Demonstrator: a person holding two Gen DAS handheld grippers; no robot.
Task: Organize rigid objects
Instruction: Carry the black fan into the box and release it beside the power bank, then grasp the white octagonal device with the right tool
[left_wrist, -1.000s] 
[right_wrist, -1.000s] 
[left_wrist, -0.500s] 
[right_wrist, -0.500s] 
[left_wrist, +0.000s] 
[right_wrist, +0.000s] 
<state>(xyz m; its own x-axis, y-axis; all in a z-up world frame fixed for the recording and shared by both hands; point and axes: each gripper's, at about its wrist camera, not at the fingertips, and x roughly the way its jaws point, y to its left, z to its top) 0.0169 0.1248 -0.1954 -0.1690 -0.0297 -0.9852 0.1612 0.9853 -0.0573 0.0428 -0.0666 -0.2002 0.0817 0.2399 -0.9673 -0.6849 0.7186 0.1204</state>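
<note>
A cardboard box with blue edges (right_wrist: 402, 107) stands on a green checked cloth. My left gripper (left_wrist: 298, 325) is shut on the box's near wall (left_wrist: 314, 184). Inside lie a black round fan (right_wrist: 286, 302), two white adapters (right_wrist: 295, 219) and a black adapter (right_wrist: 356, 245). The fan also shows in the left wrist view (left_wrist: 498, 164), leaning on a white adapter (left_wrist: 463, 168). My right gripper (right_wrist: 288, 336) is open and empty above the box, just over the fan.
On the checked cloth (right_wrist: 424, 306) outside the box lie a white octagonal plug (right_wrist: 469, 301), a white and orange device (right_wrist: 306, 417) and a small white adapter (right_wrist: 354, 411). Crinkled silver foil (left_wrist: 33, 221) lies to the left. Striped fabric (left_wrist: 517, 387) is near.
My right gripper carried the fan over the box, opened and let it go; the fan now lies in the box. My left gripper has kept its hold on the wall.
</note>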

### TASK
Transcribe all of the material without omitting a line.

### OUTPUT FOR THIS EXERCISE
Demonstrator: a person holding two Gen DAS handheld grippers; no robot.
Task: Organize rigid objects
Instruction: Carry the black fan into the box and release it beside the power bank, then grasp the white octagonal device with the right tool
[left_wrist, -1.000s] 
[right_wrist, -1.000s] 
[left_wrist, -0.500s] 
[right_wrist, -0.500s] 
[left_wrist, +0.000s] 
[right_wrist, +0.000s] 
<state>(xyz m; its own x-axis, y-axis; all in a z-up world frame fixed for the recording and shared by both hands; point and axes: each gripper's, at about its wrist camera, not at the fingertips, and x roughly the way its jaws point, y to its left, z to its top) 0.0169 0.1248 -0.1954 -0.1690 -0.0297 -0.9852 0.1612 0.9853 -0.0573 0.0428 -0.0666 -0.2002 0.0817 0.2399 -0.9673 -0.6849 0.7186 0.1204</state>
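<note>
A cardboard box with blue edges (right_wrist: 402, 107) stands on a green checked cloth. My left gripper (left_wrist: 298, 325) is shut on the box's near wall (left_wrist: 314, 184). Inside lie a black round fan (right_wrist: 286, 302), two white adapters (right_wrist: 295, 219) and a black adapter (right_wrist: 356, 245). The fan also shows in the left wrist view (left_wrist: 498, 164), leaning on a white adapter (left_wrist: 463, 168). My right gripper (right_wrist: 288, 336) is open and empty above the box, just over the fan.
On the checked cloth (right_wrist: 424, 306) outside the box lie a white octagonal plug (right_wrist: 469, 301), a white and orange device (right_wrist: 306, 417) and a small white adapter (right_wrist: 354, 411). Crinkled silver foil (left_wrist: 33, 221) lies to the left. Striped fabric (left_wrist: 517, 387) is near.
My right gripper carried the fan over the box, opened and let it go; the fan now lies in the box. My left gripper has kept its hold on the wall.
</note>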

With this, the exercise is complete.